Samples of formalin-fixed heart tissue were trimmed serially through the treatment sites at ∼5 mm intervals in a short-axis orientation parallel to the atrioventricular groove. Samples for routine paraffin histology were collected from each infarcted serial section, then processed and stained with haematoxylin and eosin. A subset of histology samples were stained with Masson’s trichrome at the pathologist’s discretion. Each section then underwent systematic histological evaluation by a veterinary pathologist blinded to control/ablation modality. Under both sub-gross and magnified histology, the pathologist evaluated both BZs and the middle of the scar on each short-axis segment. For each section the presence of haemorrhage, interstitial oedema, myocardial contraction bands, myocytolysis (cellular vacuolation), microvascular congestion, and coagulation necrosis (indicative of thermal injury) and denatured collagen (indicative of thermal injury). The severity of each of these changes was graded semi-quantitatively (i.e. from 0 = absent to 4 = severe).

Statistical analysis

Statistical analysis was performed in GraphPad Prism (San Diego, CA, USA). The relationship between biophysical parameters and lesion sizes was assessed using two-tailed Pearson correlation analysis for continuous variables and two-tailed paired Student’s t-test for dichotomous variables. Comparisons between treatment groups were performed using two-tailed unpaired t-tests. All values are mean ± standard deviation.

Results

Healthy myocardium pulsed-field ablation: focal and linear ventricular ablation

For all PFA deliveries, no ventricular fibrillation or other pro-arrhythmia was noted, and there was no gross pathologic evidence of complications including pericardial effusion or cardiac perforation.

Of a total of 58 focal PFA applications, 53 lesions (91% lesion efficiency) were seen on gross pathology of sectioned swine hearts with 44/46 lesions visualized in the LV and 9/12 in the RV. Lesions demonstrated depth of 6.8 ± 2.2 mm with volume 482 ± 241 mm3 (Figure 1A). Left ventricular lesions were slightly deeper than RV lesions (7.2 ± 2.1 vs. 4.6 ± 0.7 mm, P = 0.0007), but there was no significant difference in volume (470 ± 244 vs. 544 ± 229 mm3, P = 0.4). Contact force ranged 7–30 g (mean 12.7 ± 4.8; 13.3 ± 4.9 for LV lesions) but there was no significant correlation between CF and lesion depth (R2 = 0.0131) or between CF and lesion volume (R2 = 0.0098; Supplementary material online, Figure S1). Contact force was not a pre-specified independent variable in this study but distributed in a clinically relevant manner with 26% of applications achieving 7–9 g, 64% achieving 10–19 g, and 9% achieving 20–30 g.
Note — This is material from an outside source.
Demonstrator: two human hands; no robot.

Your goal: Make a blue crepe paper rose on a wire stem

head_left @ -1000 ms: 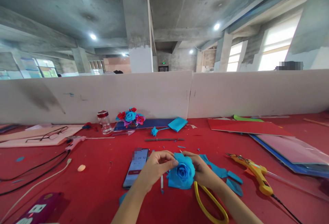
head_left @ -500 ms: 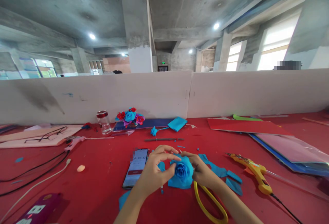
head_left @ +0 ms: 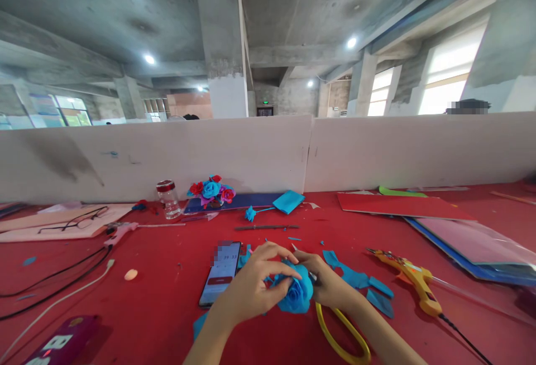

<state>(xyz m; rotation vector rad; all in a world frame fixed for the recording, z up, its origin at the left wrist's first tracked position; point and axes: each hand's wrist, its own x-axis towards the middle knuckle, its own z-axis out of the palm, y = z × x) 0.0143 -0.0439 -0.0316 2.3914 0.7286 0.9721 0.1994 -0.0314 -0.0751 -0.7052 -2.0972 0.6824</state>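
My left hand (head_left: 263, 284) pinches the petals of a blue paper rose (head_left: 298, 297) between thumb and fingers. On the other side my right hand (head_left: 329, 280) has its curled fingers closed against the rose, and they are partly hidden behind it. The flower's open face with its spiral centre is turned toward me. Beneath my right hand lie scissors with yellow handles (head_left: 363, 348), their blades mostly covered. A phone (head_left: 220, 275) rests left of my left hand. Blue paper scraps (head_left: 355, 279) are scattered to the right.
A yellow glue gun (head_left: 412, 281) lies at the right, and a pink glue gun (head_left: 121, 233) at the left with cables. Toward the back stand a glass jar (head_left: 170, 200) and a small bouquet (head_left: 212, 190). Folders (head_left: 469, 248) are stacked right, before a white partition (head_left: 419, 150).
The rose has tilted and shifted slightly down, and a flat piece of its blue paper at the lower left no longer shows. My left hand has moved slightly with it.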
Local R-wave amplitude was 4.5 ± 2.4 mV pre-ablation and reduced to 2.1 ± 1.2 mV post-ablation (53 ± 23% reduction), but there was no significant correlation between R-wave reduction and lesion depth (R2 = 0.0131) or between R-wave reduction and lesion volume (R2 = 0.0079; Supplementary material online, Figure S2). When healthy myocardium LV lesions were compared between those made in healthy swine vs. chronic MI swine (remote from the infarct tissue), there was no significant difference in depth (7.0 ± 2.2 vs. 7.8 ± 2.4 mm, P = 0.28) or volume (448 ± 247 vs. 543 ± 268 mm3, P = 0.28).

Figure 1.

Figure 1

Gross pathology of focal (A) and linear (B) PFA. Linear lesion sets made in the anteroseptal LV endocardium (eight PFA applications, 4 cm long) and inferolateral LV endocardium (16 PFA applications, 5.2 cm long) had no visual gaps. LV, left ventricular; PFA, pulsed-field ablation.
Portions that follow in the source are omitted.